大手総合スーパーマーケットが閉鎖や統合の憂き目にあっている。長らく隆盛を誇り、地元の生活を支えてきた大手スーパーに行ってみると閑古鳥が鳴いている。お客がほとんどいないのである。そういえば数年前に閉店の噂が流れていたが、店長が替わってからは何とか生き延びてきたようである。しかし、従業員は首になったという話は聞かれない。
何事も栄枯盛衰があるのが世の常であり、総合スーパーマーケットだけが除外されるのではない以上、静観することしかできないが、消費者の心変わりを知りたいところである。
思い当たる節の一つには、「代わり映えしない」ことかも知れない。いついっても同じ品が並べられていて、無愛想な店員と、無意味と思われる拡声器からの売り声が何度と無く聞こえ、人工的なのである。変化が乏しいと思っていたが、他にも異なる理由があるのか、推測の域を出ない。

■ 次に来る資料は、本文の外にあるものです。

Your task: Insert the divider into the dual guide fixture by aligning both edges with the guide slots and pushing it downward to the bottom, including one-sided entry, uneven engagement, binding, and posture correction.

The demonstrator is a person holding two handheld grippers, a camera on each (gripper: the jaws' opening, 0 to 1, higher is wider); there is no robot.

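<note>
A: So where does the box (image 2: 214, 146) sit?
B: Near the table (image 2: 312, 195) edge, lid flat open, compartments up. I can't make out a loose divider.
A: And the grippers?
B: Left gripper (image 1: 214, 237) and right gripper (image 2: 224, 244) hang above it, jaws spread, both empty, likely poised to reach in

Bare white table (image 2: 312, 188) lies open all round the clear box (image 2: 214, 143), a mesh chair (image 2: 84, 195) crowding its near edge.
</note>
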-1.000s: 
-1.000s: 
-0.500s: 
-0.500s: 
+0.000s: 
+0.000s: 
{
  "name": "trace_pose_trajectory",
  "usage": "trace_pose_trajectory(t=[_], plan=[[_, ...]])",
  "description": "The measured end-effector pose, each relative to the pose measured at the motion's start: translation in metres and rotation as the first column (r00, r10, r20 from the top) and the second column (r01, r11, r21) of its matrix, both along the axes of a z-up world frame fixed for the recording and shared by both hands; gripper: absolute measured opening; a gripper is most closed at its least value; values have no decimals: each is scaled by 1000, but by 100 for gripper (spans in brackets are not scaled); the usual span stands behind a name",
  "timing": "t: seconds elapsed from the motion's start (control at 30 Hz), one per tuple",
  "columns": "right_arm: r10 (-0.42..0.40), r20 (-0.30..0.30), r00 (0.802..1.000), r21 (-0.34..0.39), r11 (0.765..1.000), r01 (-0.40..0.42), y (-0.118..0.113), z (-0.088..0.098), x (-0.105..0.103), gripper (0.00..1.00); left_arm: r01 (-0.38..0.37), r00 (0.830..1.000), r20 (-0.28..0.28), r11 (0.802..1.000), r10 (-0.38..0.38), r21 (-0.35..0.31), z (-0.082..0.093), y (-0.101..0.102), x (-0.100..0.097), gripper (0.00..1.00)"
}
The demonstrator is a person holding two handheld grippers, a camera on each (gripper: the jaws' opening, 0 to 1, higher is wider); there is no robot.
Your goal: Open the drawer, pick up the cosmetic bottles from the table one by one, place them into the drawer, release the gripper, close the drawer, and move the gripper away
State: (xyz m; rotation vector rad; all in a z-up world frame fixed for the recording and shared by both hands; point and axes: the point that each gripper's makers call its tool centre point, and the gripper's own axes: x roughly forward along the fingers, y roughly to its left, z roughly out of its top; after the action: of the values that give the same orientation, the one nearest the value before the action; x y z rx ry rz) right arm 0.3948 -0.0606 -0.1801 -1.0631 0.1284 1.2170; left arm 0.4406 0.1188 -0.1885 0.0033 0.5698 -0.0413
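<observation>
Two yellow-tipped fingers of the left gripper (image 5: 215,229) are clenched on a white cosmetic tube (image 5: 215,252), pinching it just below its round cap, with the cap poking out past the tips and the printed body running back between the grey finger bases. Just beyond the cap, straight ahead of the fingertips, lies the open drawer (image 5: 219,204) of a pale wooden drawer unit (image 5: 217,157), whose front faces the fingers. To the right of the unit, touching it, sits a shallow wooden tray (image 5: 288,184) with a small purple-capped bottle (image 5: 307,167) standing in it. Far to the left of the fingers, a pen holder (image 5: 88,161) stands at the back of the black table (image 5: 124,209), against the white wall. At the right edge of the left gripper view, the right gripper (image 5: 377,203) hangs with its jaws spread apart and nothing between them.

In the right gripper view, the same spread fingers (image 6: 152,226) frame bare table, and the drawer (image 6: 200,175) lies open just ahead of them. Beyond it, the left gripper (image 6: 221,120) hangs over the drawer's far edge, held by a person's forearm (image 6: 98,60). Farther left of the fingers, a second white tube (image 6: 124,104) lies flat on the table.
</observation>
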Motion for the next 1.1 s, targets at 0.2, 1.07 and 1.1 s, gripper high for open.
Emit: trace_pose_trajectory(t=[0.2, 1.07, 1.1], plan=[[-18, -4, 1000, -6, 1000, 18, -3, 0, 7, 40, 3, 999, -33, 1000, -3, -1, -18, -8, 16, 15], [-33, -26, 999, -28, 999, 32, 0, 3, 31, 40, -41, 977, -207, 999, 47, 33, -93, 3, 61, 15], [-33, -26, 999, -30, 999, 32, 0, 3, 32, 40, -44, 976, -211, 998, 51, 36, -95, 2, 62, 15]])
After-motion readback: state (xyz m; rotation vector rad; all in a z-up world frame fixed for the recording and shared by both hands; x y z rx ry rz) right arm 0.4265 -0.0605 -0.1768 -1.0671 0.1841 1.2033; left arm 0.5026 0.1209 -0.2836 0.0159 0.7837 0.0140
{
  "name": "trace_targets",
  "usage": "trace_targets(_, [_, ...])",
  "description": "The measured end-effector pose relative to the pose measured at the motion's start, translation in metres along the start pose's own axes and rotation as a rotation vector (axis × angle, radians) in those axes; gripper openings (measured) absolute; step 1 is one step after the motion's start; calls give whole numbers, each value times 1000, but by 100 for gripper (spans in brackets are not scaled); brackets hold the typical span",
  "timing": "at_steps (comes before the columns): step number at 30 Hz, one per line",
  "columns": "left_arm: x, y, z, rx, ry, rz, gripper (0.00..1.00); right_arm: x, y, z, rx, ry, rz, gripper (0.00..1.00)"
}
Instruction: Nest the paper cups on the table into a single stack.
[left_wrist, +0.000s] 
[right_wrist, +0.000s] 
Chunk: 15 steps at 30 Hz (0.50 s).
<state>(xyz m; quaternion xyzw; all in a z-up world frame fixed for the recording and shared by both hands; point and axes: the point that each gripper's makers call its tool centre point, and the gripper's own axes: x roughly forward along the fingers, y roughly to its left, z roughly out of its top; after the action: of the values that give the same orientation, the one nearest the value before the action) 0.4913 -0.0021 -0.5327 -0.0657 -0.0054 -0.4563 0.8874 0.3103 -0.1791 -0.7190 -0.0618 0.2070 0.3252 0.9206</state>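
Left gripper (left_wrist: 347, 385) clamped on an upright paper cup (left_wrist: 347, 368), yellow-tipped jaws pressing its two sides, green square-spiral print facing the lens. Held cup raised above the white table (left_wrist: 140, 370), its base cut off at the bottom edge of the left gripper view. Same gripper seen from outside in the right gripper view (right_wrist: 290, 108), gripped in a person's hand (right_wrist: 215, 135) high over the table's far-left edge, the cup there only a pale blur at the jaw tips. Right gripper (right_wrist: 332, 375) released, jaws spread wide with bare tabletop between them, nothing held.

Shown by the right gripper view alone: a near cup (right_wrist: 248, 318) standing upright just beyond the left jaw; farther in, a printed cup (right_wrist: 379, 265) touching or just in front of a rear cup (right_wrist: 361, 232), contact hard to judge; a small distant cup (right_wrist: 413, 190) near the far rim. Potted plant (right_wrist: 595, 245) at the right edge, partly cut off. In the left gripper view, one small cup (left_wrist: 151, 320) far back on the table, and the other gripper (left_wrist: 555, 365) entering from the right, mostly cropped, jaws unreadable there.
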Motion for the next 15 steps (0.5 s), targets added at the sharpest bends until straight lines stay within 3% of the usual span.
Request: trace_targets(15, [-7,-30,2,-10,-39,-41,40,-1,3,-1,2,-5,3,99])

スーパーマーケットの仕事といえば、一般の商店と基本的には変わりはない。安く商品を購入し、若干の付加価値を付けて販売する。移動販売でない以上、出張販売は行っていない。一部デパートや生協では消費者のための購入商品を自宅まで配送するサービスもあるが、それも最近のことである。高齢化社会ではサービスの一環とした取り組みが続く模様である。過疎地には出張販売が復活しているようで、ご用聞きの機能も含まれてきた。
商品の展示(ディスプレイ)の仕方や、配置の方法、消費期限や賞味期限等在庫の管理、欠品の補充等多くの業務があるが、大切な消費者の立場に立った運営が行われてきているかといえばさほど顕著な事例はないが、ともかく、基本的な対面販売は合理化のためか姿を消し、無口な人間味の欠けた売り手と買い手との遣り取りがあるだけで、活況な買い物ではないような気がする。何事も一連の流れに乗ってしまうシステムは面白味に欠け、味気ないのではないのであろうか。商品の種類は豊富であるが、専門店には負けるし、値段の競争においては安売り店に負ける。徐々に特徴が無くなってきたのである。
一定の顧客調査の行っていると思われるが、地域には地域の特徴があり、地域との一体的な運営は全国展開の大手では馴染みにくい。そこが裏目に作用していると見えるのであるが?自分の穿った見方かも知れない。出店と同時に始まる閉店までのサイクルをどのような変化を持って長らえるか、おそらく大手スーパーがきらきらと輝く成長期が過ぎて高齢化してきたのは、我が国の高齢化と歩調を合わせているように思える。